Immortal Pizza?

“Millions long for immortality who don’t know what to do with themselves on a rainy Sunday afternoon.”

– Susan Ertz, Novelist

Pizza Los Inmortales
Buenos Aires – You’d think that at some point over the last three years I’d have made it to the famed Café Los Inmortales, Corrientes 1369, near Paraná – had a coffee, a pastry… a pizza… They are one of the spots that pops up in conversation regularly when folks talk about “the best pizza in Buenos Aires”. Upfront, it’s not. Which doesn’t take away from the fact that it’s really quite good pizza. A nice thin crust, and the dough is used before anything else arrives on the table, rolled out very thin and topped with lots of chopped garlic and then baked – pretty much the best garlic focaccia I’ve had in many a year. A decent, and good-sized steak empanada hit the table shortly thereafter – the crust an interesting really flaky, almost puff pastry dough, the filling reasonably spicy, with lots of diced steak, and whole olives that… hey, the rest of you empanada makers out there take note… have been pitted.

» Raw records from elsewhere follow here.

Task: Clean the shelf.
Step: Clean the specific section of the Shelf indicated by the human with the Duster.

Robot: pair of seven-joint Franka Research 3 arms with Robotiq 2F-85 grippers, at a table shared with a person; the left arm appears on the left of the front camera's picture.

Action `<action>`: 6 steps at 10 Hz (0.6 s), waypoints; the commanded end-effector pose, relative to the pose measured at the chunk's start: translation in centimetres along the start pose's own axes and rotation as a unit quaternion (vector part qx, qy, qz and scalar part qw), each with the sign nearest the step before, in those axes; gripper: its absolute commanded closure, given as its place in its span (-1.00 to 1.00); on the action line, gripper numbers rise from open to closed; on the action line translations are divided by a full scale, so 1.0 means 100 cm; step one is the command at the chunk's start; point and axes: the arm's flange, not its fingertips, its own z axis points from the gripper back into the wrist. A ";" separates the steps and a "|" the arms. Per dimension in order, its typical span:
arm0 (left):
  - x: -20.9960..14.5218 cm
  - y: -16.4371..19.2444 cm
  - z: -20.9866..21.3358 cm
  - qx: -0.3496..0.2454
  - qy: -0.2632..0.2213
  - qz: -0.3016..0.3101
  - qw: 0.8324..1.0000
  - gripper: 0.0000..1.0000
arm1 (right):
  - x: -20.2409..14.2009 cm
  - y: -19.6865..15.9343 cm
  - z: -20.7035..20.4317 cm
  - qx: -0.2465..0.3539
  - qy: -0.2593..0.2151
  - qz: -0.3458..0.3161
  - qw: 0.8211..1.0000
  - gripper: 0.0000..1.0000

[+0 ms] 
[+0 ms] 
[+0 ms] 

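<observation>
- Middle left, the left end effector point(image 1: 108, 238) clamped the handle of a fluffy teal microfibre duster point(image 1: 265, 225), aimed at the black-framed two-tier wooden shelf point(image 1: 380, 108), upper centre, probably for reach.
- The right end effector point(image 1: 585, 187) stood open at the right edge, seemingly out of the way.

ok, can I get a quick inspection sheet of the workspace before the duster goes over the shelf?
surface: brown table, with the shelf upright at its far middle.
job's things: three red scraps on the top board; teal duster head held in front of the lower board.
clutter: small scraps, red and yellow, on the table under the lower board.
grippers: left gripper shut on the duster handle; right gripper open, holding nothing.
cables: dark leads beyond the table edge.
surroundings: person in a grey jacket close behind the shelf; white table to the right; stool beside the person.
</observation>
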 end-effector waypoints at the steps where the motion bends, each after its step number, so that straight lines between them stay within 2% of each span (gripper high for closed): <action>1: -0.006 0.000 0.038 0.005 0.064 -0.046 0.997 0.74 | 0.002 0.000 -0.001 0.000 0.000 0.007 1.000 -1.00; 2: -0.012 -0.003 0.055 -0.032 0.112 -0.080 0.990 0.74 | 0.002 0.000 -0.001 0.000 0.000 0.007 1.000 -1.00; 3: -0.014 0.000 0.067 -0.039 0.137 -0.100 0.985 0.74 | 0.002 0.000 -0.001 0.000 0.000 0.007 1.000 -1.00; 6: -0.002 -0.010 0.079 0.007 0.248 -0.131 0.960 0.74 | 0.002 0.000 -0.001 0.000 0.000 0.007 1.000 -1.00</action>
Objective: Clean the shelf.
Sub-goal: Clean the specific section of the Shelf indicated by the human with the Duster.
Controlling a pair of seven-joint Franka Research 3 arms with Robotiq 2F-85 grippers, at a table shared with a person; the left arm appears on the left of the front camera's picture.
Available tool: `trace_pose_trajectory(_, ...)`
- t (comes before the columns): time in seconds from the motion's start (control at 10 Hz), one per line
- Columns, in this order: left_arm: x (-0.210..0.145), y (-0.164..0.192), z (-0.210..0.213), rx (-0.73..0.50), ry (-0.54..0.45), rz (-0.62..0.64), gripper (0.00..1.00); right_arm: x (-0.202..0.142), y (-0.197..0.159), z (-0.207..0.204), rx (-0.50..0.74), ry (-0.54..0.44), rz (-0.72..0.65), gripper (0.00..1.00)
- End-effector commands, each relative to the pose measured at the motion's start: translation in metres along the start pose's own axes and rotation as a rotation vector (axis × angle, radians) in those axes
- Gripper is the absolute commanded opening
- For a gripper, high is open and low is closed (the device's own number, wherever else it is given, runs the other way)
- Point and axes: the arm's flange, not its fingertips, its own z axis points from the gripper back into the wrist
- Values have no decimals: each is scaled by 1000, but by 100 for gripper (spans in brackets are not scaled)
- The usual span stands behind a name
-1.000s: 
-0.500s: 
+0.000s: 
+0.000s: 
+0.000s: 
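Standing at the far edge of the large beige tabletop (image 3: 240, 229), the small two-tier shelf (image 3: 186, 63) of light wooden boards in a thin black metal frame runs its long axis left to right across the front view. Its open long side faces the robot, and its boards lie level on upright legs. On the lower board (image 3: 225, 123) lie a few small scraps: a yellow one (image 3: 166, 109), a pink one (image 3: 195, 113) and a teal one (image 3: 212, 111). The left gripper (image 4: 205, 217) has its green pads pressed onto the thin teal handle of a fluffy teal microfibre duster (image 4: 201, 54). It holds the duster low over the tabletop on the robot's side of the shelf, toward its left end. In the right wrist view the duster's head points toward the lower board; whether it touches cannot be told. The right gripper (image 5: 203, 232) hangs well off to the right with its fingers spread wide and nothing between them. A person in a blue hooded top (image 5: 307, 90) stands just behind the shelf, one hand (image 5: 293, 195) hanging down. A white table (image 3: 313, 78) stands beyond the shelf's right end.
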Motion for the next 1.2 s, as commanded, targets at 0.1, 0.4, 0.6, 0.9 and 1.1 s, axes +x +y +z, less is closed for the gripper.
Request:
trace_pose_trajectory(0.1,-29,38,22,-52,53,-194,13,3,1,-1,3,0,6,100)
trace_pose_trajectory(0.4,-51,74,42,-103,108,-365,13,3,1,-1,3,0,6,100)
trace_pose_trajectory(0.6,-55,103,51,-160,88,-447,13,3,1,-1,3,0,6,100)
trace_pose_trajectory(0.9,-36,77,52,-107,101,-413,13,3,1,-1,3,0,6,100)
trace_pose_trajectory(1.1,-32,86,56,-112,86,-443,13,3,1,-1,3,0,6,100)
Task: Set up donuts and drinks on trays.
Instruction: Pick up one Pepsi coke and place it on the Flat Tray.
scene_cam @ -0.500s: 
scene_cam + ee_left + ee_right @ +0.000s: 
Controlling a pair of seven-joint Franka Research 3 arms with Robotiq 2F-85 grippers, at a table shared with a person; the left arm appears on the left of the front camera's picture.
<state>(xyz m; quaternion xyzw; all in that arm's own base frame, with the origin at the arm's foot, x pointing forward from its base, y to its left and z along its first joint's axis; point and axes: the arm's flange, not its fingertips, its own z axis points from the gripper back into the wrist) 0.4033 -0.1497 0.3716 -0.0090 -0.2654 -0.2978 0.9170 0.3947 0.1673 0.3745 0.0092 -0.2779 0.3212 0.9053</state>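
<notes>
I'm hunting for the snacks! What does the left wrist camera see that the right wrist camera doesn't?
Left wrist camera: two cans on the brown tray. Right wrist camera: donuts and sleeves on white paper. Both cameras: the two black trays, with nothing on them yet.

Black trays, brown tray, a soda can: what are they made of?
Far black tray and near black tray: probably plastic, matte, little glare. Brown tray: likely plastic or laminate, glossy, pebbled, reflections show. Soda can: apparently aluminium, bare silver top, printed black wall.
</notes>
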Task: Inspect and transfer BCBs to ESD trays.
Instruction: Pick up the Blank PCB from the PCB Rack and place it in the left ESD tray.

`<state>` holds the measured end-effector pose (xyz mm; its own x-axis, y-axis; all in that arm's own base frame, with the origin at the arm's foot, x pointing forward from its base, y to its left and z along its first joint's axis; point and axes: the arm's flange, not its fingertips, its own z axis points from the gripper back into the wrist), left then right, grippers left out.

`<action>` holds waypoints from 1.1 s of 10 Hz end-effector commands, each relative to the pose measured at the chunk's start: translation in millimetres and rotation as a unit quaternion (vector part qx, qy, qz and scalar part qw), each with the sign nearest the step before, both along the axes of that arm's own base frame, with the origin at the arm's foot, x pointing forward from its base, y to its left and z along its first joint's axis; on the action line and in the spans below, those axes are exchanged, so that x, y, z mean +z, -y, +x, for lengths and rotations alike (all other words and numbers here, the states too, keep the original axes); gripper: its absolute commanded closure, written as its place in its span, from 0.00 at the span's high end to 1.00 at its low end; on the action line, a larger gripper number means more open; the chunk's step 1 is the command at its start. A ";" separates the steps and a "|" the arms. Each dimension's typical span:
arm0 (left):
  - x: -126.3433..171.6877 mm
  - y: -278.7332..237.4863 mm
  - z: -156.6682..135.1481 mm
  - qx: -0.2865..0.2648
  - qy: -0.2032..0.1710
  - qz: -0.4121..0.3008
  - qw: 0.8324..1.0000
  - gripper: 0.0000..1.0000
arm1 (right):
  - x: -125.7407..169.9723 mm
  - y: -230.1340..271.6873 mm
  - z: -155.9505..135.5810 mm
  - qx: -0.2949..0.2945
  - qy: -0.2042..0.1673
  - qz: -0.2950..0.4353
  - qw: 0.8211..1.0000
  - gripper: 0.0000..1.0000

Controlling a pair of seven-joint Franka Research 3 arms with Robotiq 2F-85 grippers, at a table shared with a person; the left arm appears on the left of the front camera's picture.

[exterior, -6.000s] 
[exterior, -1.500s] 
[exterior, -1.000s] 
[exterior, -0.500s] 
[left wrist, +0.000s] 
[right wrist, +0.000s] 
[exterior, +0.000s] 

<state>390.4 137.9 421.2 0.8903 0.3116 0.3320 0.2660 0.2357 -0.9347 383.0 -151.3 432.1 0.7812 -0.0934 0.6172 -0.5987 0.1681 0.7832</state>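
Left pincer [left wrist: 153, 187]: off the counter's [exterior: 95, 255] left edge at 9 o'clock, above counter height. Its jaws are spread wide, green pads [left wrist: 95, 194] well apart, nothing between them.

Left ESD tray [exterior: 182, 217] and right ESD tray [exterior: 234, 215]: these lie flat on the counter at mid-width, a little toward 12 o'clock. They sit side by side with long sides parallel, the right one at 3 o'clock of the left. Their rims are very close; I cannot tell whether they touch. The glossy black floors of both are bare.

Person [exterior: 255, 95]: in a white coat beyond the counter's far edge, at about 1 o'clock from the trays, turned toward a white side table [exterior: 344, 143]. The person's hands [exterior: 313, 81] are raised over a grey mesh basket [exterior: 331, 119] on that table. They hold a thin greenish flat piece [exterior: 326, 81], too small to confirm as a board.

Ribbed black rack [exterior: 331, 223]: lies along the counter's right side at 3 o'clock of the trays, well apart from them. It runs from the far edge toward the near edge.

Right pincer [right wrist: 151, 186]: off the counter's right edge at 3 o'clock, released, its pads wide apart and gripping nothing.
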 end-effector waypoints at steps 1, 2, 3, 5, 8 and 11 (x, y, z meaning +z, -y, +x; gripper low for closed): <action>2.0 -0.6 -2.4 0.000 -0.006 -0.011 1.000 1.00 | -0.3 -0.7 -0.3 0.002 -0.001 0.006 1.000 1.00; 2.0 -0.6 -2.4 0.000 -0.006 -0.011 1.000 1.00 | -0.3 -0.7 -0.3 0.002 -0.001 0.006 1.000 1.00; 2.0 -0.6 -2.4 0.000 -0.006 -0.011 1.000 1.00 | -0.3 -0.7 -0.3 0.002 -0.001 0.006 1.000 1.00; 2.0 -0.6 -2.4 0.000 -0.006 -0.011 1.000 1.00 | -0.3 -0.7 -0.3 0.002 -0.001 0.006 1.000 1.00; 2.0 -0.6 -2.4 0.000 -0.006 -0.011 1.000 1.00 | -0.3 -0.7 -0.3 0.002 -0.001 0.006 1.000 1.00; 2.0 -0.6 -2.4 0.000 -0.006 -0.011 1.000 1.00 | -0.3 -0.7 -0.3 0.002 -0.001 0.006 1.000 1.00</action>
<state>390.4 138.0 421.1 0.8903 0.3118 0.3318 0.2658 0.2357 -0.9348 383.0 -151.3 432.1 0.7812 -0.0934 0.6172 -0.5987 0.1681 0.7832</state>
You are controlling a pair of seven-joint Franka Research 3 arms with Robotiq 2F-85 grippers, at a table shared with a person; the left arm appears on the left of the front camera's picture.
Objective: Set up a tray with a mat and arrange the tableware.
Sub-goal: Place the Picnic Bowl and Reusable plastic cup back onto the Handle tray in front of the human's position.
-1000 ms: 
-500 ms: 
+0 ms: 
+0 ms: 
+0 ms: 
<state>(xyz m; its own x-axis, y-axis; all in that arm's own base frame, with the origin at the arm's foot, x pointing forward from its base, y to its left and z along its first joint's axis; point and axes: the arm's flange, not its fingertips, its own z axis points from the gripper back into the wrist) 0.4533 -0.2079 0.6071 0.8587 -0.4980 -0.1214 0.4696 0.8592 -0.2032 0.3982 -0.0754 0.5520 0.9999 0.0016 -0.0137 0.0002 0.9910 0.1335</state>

Finally, the pizza arrived – an individual sized pizza that really is individual sized, rather than feeling like I’m overdoing it – well, maybe without the empanada the pizza would have seemed a touch too small. The house classic, the pizza los inmortales is a gooey, delicious mix of plenty of herb covered mozzarella, crushed fresh tomatoes and garlic, roasted red pepper, anchovies, and whole olives (pitted again, yay!). Nothing wrong with that. It might even edge somewhere into the lower echelons of the top ten in town.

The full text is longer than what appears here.